The other attributes of the current element may contains some new triples.
for(Iterator<?> i=description.getAttributes();
i.hasNext();)
{
att=(Attribute)i.next();
qn= att.getName();
String local= qn.getLocalPart();
if(qn.getNamespaceURI().equals(RDF.NS) &&
( local.equals("about") ||
local.equals("ID") ||
local.equals("nodeID")))
{
continue;
}
RDFEvent evt= new RDFEvent();
evt.subject=descriptionURI;
evt.predicate= name2uri(qn);
evt.value= att.getValue();
found(evt);
}

Searching the predicates


We then loop over the children of the current element. Those nodes are the predicates of the current subject. The method parsePredicate is called, each time a new element is found.
while(getReader().hasNext())
{
XMLEvent event = getReader().nextEvent();
if(event.isEndElement())
{
return descriptionURI;
}
else if(event.isStartElement())
{
parsePredicate(descriptionURI,event.asStartElement());
}
else if(event.isProcessingInstruction())
{
throw new XMLStreamException("Found Processing Instruction in RDF ???");
}
else if(event.isCharacters() &&
event.asCharacters().getData().trim().length()>0)
{
throw new XMLStreamException("Found text in RDF ??? \""+
event.asCharacters().getData()+"\""
);
}
}

parsePredicate: Parsing the predicate of the current triple


First the property attributes of the current element are scanned, and some new triples may be created. e.g:
<rdf:Description ex:fullName="Dave Beckett">
<ex:homePage rdf:resource="http://purl.org/net/dajobe/"/>
</rdf:Description>

During this process, the value of the attribute rdf:parseType is noted if it was found.
Furthermore, if there was an attribute rdf:resource, then this element is a new triple linking another resource.
<ex:homePage rdf:resource="http://purl.org/net/dajobe/"/>

If rdf:parseType="Literal" then we transform the children of the current node into a string, and a new triple is created.
if(parseType.equals("Literal"))
{
StringBuilder b= parseLiteral();
RDFEvent evt= new RDFEvent();
evt.subject=descriptionURI;
evt.predicate= predicateURI;
evt.value= b.toString();
evt.lang=lang;
evt.valueType=datatype;
found(evt);
}

If rdf:parseType="Resource", then the current node is a blank node: The rdf:Description will be omitted.
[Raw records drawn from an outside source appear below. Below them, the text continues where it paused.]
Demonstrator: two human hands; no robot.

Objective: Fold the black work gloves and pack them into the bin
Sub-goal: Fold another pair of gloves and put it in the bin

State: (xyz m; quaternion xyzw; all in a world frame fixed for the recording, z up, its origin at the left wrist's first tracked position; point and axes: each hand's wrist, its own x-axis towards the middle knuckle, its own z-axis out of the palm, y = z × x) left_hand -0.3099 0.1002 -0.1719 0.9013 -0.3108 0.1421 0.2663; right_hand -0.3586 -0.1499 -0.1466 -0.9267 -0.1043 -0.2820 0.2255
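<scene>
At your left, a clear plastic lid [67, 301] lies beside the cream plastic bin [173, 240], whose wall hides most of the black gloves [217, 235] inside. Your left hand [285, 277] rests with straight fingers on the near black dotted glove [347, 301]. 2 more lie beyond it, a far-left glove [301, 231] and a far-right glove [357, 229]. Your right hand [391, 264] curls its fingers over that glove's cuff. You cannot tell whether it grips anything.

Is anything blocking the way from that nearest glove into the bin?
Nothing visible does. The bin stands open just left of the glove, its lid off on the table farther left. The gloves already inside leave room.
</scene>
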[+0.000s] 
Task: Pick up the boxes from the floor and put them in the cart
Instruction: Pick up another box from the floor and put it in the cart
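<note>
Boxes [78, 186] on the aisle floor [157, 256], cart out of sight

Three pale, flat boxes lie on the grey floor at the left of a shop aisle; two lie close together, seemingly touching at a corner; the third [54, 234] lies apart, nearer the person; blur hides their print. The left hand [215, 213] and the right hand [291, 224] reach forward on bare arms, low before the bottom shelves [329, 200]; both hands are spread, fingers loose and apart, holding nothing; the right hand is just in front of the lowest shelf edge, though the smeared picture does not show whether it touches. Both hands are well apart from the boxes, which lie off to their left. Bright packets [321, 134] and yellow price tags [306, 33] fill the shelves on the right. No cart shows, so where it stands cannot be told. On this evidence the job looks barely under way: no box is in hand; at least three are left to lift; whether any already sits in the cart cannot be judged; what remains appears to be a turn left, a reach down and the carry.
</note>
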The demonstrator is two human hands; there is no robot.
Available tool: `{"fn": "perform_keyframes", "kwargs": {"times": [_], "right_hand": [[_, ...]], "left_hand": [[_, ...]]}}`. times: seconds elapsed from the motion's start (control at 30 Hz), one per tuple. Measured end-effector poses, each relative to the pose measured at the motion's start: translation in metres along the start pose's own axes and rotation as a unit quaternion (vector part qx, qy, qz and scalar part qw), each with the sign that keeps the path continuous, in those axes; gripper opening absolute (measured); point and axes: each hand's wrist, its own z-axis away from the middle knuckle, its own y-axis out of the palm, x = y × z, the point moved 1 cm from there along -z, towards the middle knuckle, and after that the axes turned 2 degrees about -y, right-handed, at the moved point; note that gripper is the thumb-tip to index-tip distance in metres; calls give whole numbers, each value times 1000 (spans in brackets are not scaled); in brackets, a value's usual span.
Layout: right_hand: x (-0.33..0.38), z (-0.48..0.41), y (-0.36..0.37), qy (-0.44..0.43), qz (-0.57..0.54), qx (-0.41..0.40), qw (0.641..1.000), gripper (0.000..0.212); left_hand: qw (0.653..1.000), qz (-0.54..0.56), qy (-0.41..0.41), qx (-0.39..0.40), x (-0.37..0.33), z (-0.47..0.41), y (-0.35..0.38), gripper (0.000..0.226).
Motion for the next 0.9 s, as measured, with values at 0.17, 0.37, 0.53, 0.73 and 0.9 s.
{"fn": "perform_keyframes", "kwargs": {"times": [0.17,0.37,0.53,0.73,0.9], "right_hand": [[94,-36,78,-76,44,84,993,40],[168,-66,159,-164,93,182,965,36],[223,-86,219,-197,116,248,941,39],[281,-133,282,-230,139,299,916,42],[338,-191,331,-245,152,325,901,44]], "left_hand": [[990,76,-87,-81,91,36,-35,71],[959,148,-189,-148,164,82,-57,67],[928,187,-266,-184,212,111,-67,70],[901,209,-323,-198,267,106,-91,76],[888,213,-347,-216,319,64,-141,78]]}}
A blank node is created and we call recursively parsePredicate using this blank node has the new subject.
URI blanck = createAnonymousURI();
RDFEvent evt= new RDFEvent();
evt.subject=descriptionURI;
evt.predicate= predicateURI;
evt.value=blanck;
evt.lang=lang;
evt.valueType=datatype;
found(evt);

while(getReader().hasNext())
{
XMLEvent event = getReader().nextEvent();
if(event.isStartElement())
{
parsePredicate(blanck, event.asStartElement());
}
else if(event.isEndElement())
{
return;
}
}

If rdf:parseType="Collection", The children elements give the set of subject nodes of the collection. We call recursively parseDescription for each of these nodes.
int index=0;
while(getReader().hasNext())
{
XMLEvent event = getReader().nextEvent();
if(event.isStartElement())
{
URI value= parseDescription(event.asStartElement());
RDFEvent evt= new RDFEvent();
evt.subject=descriptionURI;
evt.predicate= predicateURI;
evt.value=value;
evt.lang=lang;
evt.valueType=datatype;
evt.listIndex=(++index);

found(evt);
}
else if(event.isEndElement())
{
return;
}
}

Else this is the default rdf:parseType.
If a new element is found, then , this is the subject of a new resource (We call recursively parseDescription), else the current statement has a Literal as the object of this statement and we concatenate all the text.
StringBuilder b= new StringBuilder();
while(getReader().hasNext())
{
XMLEvent event = getReader().nextEvent();
if(event.isStartElement())
{
URI childURI=parseDescription(event.asStartElement());
RDFEvent evt= new RDFEvent();
evt.subject=descriptionURI;
evt.predicate= predicateURI;
evt.value= childURI;
found(evt);
b.setLength(0);
foundResourceAsChild=true;
}
else if(event.isCharacters())
{
b.append(event.asCharacters().getData());
}
else if(event.isEndElement())
{
if(!foundResourceAsChild)
{
RDFEvent evt= new RDFEvent();
evt.subject=descriptionURI;
evt.predicate= predicateURI;
evt.value= b.toString();
evt.lang=lang;
evt.valueType=datatype;
found(evt);
}
else
{
if(b.toString().trim().length()!=0) throw new XMLStreamException("Found bad text "+b);
}
return;
}
}

Testing


The following code parses go.rdf.gz (1744 Ko) and returns the number of statements.
long now= System.currentTimeMillis();
URL url= new URL("ftp://ftp.uniprot.org/pub/databases/uniprot/current_release/rdf/go.rdf.gz");
InputStream r= new GZIPInputStream(url.openStream());
RDFHandler h= new RDFHandler()
{
@Override
public void found(URI subject, URI predicate, Object value,
URI dataType, String lang, int index)
throws IOException {
++count;
}
};
h.parse(r);
r.close();
System.out.println("time:"+((System.currentTimeMillis()-now)/1000)+" secs count:"+count+" triples");

Result:
time:17 secs count:188391 triples



That's it.

Pierre

03 March 2009

String Challenge: My (brute-force) solution.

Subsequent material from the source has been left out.